You can secure debt through loans to purchase the business. This can be done through third parties such as banks and through professional investment companies. In purchasing a mature business the financing companies aren't interested in speculative upside (like investors) they are interested in cash flow and the ability to repay the debt and service the interest.
If loans through third parties aren't the route to go then consider purchasing the company and paying the former owner as a loan to him that is paid out from the cash flows of the business. In this case you'll probably need to put up an amount of money out of your pockets, say 20 to 40 percent. You'll take over the company and pay to the former owner payments every year out of the business cash flows. You may be skeptical of this idea.

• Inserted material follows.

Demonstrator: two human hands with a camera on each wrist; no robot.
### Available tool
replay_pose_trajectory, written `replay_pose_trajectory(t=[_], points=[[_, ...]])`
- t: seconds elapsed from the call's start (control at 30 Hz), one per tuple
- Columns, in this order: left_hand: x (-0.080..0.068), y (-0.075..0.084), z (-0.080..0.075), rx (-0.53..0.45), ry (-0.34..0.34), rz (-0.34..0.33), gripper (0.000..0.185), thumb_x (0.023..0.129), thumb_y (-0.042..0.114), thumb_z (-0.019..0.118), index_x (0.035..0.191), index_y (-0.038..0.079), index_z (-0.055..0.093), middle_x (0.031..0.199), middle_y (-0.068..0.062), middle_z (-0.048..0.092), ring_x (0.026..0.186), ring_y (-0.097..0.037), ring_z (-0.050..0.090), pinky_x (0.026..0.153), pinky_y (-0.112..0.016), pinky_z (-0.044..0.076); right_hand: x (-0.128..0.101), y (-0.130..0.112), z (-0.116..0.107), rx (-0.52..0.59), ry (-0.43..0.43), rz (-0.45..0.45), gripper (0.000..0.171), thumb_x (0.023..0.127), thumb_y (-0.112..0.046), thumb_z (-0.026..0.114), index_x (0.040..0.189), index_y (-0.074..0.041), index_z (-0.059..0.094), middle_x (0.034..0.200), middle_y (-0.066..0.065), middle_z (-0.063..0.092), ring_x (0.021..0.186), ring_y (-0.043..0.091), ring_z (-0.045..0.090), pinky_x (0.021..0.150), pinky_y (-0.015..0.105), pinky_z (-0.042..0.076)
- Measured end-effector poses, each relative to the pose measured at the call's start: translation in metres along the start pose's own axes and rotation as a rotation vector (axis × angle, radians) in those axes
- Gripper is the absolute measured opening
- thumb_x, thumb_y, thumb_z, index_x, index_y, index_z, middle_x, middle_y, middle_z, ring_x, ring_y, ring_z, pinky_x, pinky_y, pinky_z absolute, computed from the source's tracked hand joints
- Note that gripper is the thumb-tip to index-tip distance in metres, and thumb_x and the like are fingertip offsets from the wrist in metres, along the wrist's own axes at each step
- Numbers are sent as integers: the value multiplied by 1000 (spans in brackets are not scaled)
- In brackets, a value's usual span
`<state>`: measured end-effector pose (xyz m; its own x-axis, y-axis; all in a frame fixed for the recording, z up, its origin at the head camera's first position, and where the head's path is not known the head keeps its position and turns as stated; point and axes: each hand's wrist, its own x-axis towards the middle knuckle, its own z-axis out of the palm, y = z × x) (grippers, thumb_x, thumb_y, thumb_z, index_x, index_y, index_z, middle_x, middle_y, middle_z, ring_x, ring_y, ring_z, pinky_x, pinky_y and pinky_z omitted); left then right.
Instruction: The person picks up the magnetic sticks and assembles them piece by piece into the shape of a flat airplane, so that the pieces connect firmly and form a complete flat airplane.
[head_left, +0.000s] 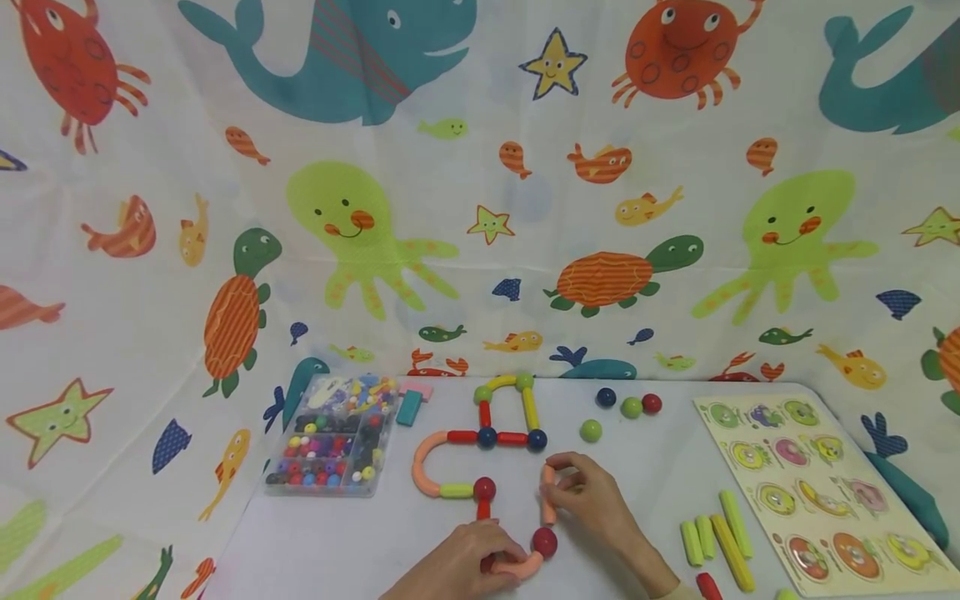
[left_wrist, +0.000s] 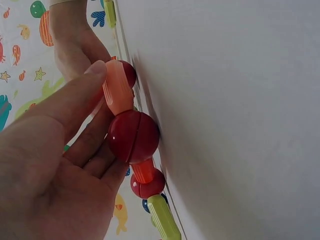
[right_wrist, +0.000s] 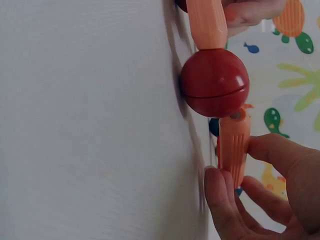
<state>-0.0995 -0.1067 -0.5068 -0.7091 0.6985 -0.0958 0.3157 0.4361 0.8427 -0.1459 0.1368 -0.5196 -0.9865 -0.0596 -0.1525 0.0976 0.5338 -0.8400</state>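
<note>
By the right hand (head_left: 592,497), thumb opposed to fingers, a peach rod (head_left: 549,496) is pinched, its long axis aimed at the red ball (head_left: 544,542) just off its bodyward end; contact cannot be confirmed. Left of that hand, a curved peach piece (head_left: 528,570) meeting the ball is pinched by the left hand (head_left: 461,562).

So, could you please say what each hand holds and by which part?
The left hand grips the curved salmon rod around its middle; the right hand pinches a second salmon rod by its sides.
</note>
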Motion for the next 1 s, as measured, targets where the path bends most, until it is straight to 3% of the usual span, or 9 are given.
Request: replay_pose_trajectory(t=[0.33, 0.57, 0.7, 0.93, 1.0], points=[[1, 5, -3, 9, -14, -37, 28, 93, 29, 74, 120, 24, 75, 90, 20, 63, 80, 5, 52, 71, -14, 48, -2, 2, 2, 16, -38, -50, 39, 86, -25, 82, 121, -18, 67, 115, 1, 67, 85, 14, 62, 67, 23, 53], [1, 4, -1, -3, -17, -62, 28, 93, 29, 74, 120, 25, 75, 88, 19, 62, 79, 4, 52, 69, -14, 47, -2, -1, 2, -8, -24, -38, 34, 88, -24, 79, 120, -17, 68, 113, 0, 68, 86, 13, 63, 66, 23, 52], [1, 5, -1, 4, -18, -69, 29, 93, 31, 73, 121, 25, 74, 93, 19, 64, 81, 4, 53, 70, -14, 48, -2, -1, -3, -32, 28, -15, 29, 91, -23, 76, 119, -18, 69, 110, -2, 70, 90, 12, 64, 72, 24, 55], [3, 14, -7, -36, 1, -212, 30, 90, 39, 75, 119, 31, 73, 106, 19, 68, 91, 1, 57, 81, -20, 54, 9, 10, -29, -58, 206, -63, 23, 93, -18, 74, 115, -13, 71, 108, 1, 73, 95, 14, 68, 78, 20, 56], [4, 16, -10, -28, 27, -214, 29, 91, 40, 75, 118, 31, 73, 106, 19, 68, 93, 0, 57, 83, -22, 55, 15, 14, -39, -55, 258, -88, 22, 94, -17, 73, 115, -11, 71, 109, 4, 73, 96, 16, 68, 80, 18, 55]])
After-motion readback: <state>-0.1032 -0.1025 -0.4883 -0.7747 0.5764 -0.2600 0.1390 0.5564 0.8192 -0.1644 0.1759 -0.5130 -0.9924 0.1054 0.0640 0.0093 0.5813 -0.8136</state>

Why would someone want to get paid out of a profitable business? Why not just keep it? In most of these situations the business doesn't exist without the owner involved. If the owner had an accident then the busienss would shut down. This makes it very difficult to value a business as a traditional valuation and purchase and it adds to the overall risk. If you are willing to take over as the owner/manager then you have the advantage over other buyers. You may have the added advantage as being the person to keep the company in tact. Other buyers might just tear it apart on purchase. The former owner gets to get out from under the business and gets a stream of passive income. That is quite a plus for them.
You can also cash in your assets and purchase a company. I have a friend who mortgaged his house to buy an existing business. This was as simple as securing a mortgage. With mortgage rates as low as 3.5% it would certainly be the lowest rate out there compared to standard business loans.
What is important is to have a realistic plan for paying off the debt and making sure the equity you build up can be made available to you. For example you can get revolving lines of credit once you've been retiring your structure purchase debt. Also make sure you don't become the owner/manager trapped under the same business you just bought.